0

For example, I run hive query "SELECT COUNT(1) FROM DB.TABLE_NAME;".

Then hive will translate to MapReduce, and then submit to ResourceManager. The Hadoop's concept is application will be deployed where node that data existing. But, ResourceManager don't know where data is. How to deploy tasks the ResourceManager?

Thank you very much.

user1371662
  • 103
  • 2
  • 7
  • The ResourceManager deploys tasks to NodeManagers, which do know where the data exists by talking to the NameNode – OneCricketeer Dec 26 '18 at 21:45
  • Yes, Thank you. I didn't know that RM communicate with NN when Job deploy. Can I see the about job deploy sequence, doc or blog or article. – user1371662 Dec 27 '18 at 00:31
  • The Hadoop Apache site talks about it.

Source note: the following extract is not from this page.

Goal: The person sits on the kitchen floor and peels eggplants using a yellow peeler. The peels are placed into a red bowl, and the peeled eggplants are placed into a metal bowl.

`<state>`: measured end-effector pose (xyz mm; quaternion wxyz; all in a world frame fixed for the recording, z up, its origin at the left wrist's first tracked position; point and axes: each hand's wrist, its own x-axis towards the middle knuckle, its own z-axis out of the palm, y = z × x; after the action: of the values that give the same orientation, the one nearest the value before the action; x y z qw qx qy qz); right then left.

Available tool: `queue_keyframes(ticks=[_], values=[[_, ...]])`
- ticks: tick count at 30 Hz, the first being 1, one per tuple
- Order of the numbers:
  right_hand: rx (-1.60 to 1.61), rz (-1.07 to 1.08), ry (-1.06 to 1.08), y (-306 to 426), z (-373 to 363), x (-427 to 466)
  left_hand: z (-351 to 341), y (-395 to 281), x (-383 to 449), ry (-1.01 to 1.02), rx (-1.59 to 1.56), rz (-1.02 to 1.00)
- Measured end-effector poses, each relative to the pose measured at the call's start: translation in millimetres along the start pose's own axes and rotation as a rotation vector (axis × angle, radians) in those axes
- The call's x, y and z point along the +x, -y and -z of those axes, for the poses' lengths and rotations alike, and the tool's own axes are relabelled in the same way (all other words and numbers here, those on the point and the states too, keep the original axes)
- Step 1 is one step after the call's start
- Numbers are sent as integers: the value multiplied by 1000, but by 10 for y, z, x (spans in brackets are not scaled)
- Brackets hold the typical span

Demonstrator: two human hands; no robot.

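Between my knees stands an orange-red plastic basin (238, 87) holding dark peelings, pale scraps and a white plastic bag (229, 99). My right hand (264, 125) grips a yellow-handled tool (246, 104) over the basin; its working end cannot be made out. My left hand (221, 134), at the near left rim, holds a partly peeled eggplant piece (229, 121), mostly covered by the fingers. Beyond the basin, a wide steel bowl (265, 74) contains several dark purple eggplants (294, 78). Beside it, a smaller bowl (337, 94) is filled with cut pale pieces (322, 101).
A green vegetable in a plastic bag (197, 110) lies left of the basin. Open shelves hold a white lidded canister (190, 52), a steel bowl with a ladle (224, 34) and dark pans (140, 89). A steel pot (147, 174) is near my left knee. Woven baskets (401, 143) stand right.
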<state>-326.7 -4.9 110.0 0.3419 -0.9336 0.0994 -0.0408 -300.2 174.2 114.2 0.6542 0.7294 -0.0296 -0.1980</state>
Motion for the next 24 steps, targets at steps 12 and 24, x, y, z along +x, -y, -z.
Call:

So does the "Hadoop - Definitive Guide" book, within the first few chapters. – OneCricketeer Dec 27 '18 at 16:05

1 Answers1

0

You dont need to worry about the location of your data. Hadoop takes care of data locality while scheduling tasks for Your Job.

Namenode has information about where are the blocks of your file to be processed(in HDFS). Hadoop uses this information to start tasks at those machines and process data. As a developer you are abstracted from this information

Harjeet Kumar
  • 504
  • 2
  • 7